What barriers prevent financial service providers (FSPs) from creating and using effective complaint mechanisms?
Highlights from results of +20 certifications conducted by Microfinanza Rating:
Out of 26, only 5 institutions were compliant with having mechanisms
Only 30% of institutions had training in place for staff to handle complaints
Only 22% effectively monitor the effectiveness of client complaint mechanisms
But 70% of institutions has dedicated staff (particularly in central office) to deal with client complaints
According to Aldo Moauro (Microfinanza Rating) the main barriers that prevent FSPs to create, put in place, and use effective client complaint mechanisms are:
Confusion between different kinds of mechanisms (complaint vs. client satisfaction surveys) – when FSPs want feedback from clients they typically rely on client satisfaction surveys
According to Hema Bansal (Smart Campaign) the main barriers are:
Institutions do not prioritize understanding clients
Selection of complaint channel – Some institutions think that a complaint box is enough.
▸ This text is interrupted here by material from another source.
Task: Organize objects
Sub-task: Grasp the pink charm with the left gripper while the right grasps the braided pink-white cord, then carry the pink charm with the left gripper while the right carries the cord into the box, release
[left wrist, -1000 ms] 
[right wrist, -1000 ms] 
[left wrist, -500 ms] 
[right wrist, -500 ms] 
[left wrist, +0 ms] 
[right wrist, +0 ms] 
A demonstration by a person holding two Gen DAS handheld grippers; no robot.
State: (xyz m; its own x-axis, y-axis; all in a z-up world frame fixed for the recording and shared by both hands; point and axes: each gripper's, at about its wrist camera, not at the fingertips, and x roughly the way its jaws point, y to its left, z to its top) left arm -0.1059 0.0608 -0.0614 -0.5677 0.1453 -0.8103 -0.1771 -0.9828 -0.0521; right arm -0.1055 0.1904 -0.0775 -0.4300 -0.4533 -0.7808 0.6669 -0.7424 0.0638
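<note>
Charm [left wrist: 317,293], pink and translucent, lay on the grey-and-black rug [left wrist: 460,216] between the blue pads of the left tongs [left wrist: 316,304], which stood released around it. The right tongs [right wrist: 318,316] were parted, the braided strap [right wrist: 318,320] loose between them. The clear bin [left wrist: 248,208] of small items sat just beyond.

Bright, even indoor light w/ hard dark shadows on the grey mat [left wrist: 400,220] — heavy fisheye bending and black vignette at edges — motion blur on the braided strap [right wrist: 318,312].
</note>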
However, complaint boxes tend to not be effective
There is no process to capture complaints at the field level – which means a lot of complaints are not documented and get lost. Very few organizations have a mechanism to capture complaints at the field level
Client communication – clients need to understand the channels available to capture their opinion. Otherwise, they will not be effective.
Insufficient staff training – covering the topic in the code of conduct is not enough, institutions need to provide specific training
What is the role of networks? While the work is still evolving there is still no clear mandate for networks or clear examples of networks with strong client complaint mechanisms. Smart Campaign and SEEP have worked with some networks to help them understand the need for both networks and their members to set up a client complaint mechanism.
What is the role of regulators? Networks could share with regulators the most important/common client complaints for regulators to better understand the state of the market. The main barrier for regulators to get involved has been lack of capacity (from regulators) to dedicate to this matter. So even though regulators have expressed desire to help, they have also mentioned lack of capacity. Many have suggested third parties taking this role. In Ghana, for example, the regulators are empowering third party actors to handle low-level complaints.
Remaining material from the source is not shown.